Nice post, Lester! The anthropomorphic global warming alarmists seem very much a breed of purists, bordering on a new religion. Implicit in their view is that human consumption and output (read: greed and selfishness) are polluting our planet, changing our climate. Change is seen as a bad thing, they cling to an erroneous belief that earth's climate was in some pure balance before evil capitalism disrupted it. The climate has always been undergoing changes, the AGWers cherry-pick convenient timelines in earth's history and conveniently ignore large bodies of other data that do not support Al Gore's apocalyptic vision. (a convenient lie?) The very chemistry of earth itself becomes an impurity for these folks; CO2 is viewed as a pollutant (plants need it to live), and chlorine is a poison which should be removed from the planet. I find it ironic that they view climate realists as arrogant - their own hubris is breathtaking.
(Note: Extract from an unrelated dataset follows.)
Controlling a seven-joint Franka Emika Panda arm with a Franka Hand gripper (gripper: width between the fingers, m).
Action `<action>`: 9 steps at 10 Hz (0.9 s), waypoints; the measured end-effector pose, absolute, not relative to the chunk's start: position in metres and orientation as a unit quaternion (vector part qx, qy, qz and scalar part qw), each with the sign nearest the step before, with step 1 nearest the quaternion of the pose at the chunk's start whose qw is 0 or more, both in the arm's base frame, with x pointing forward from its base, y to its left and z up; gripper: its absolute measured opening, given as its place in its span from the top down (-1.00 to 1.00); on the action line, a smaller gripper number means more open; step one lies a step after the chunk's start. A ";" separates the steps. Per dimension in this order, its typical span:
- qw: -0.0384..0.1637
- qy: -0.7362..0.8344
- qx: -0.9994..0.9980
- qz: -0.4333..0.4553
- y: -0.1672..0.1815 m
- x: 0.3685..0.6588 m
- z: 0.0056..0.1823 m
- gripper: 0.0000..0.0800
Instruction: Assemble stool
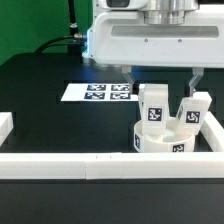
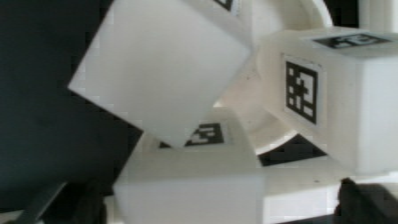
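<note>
Starting at the exterior view's left, you see a short white border rail end (image 1: 5, 127) on the black table (image 1: 40, 100), then the marker board (image 1: 98, 92), a thin flat white sheet printed with black square tags, lying flat toward the back. Across the front runs a long white border rail (image 1: 100, 164).

Toward the exterior view's right, your task piece sits just behind that rail: the round thick white plastic disc seat (image 1: 160, 143), tagged on its side wall, with two short blocky white legs standing upright on it. The nearer leg (image 1: 152, 108) rises at the seat's left side; the other leg (image 1: 195, 112) stands at its right and leans slightly.

Above them hangs your arm's two-finger gripper (image 1: 160, 72), its dark fingers spread wide apart, one finger (image 1: 126, 74) left of the nearer leg and the other above the right-hand leg. Nothing sits between the fingers, and you cannot tell whether either fingertip touches a leg.

Your wrist view is filled with close, overlapping white tagged parts; a tagged block face (image 2: 306, 85) is readable, but which part is which is unclear.
</note>
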State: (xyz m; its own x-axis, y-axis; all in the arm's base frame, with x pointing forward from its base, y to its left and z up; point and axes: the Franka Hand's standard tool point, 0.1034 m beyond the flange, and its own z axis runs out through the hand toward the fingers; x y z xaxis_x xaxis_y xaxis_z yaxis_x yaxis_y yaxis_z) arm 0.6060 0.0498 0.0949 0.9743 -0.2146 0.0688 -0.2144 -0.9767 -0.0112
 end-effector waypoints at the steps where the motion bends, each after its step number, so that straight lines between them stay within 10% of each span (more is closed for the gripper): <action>1: 0.004 0.110 -0.993 -0.035 0.049 0.606 0.095 -0.62; 9: 0.001 0.077 -0.996 -0.034 0.035 0.616 0.092 -0.59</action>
I'm glad you visited Walden Pond on your own terms. You probably know that during the peak summer months, the parking lots around it get filled up (with SUVs mostly) and the rangers then turn others away until spots are available. There can be long lines of cars creeping along, waiting for a slot, idling their engines. No dogs are allowed on the pond or paths around it, and I think there are restrictions on where and when you can swim there and be there. I imagine Thoreau would detest this whole scene. Hope you and Deborah had a good seminar in Concord!
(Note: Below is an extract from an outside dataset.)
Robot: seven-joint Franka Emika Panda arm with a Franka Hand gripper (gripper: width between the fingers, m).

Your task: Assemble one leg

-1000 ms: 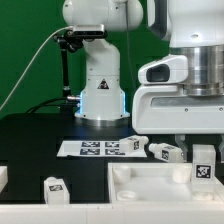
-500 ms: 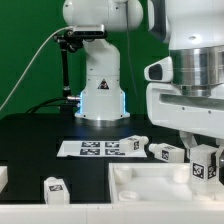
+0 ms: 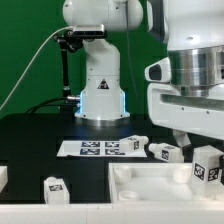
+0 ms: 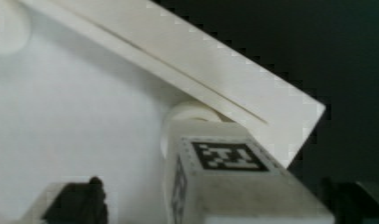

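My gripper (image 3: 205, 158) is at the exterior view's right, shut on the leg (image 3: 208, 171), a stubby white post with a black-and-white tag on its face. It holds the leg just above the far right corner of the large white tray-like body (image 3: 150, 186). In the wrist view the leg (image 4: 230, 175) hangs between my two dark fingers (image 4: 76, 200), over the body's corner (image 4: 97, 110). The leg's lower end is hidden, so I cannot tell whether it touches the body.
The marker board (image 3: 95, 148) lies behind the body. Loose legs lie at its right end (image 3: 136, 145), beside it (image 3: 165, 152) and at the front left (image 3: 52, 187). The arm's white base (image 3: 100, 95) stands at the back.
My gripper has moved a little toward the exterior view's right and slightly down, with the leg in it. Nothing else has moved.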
Purity is also a goal of Christians - moral purity, aiming to not be polluted by the sins of the world around, and sinful tendencies within. Now, I don't see much connection between this conception of purity, and that of either National Socialists or radical "Earth First" people-hating environmentalists. Both the Nazi and the ecozealot, see purity as a realizable external ideal; that is, that society can physically possess purity in the gene pool or the natural environment, or what have you, that this can be obtained here on Earth, through application of the right principles, enforced by State action, etc. Whereas, on the contrary, the Christian locates the source of impurity as something that is primarily within - yes, even as it is without, in others around, which is because it is within all, incl. the Christian - and moreover, the Christian doesn't see freedom from sin as being absolutely realizable in this world, but it is seen as a high ideal to strive for, even though it is ultimately Christ who realizes it for us, and grants salvation and sinless immortality in the next life.
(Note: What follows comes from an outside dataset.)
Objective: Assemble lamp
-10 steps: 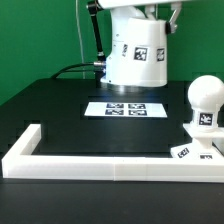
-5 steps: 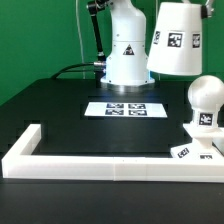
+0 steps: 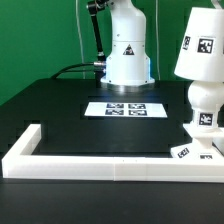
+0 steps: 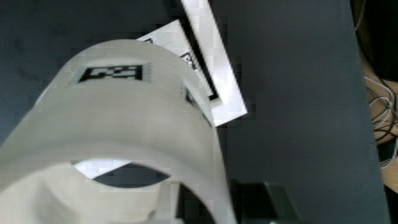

The difference between the Christian vision of moral purity and the Nazis' and ecoNazis' visions of social and ecological purity therefore, is exceedingly great. The latter tends towards a course of increased State interventionism to try to enforce and create purity, by brute force. Their goals are utopian. Whereas the former satisfies itself in an individual believer, and a communal (in terms of a community of faith) effort to mutually encourage each other towards such a goal, and the State is not involved, except insofar as it can punish and restrain evil, and different Christians will have differences of opinion on how far such should extend.
For my part, as a Christian, I see striving for moral purity as a noble, high ideal, whereas the purity the National Socialists and ecozealots seek, as a utopian, pie-in-the-sky, fantasy, engendering great tyranny.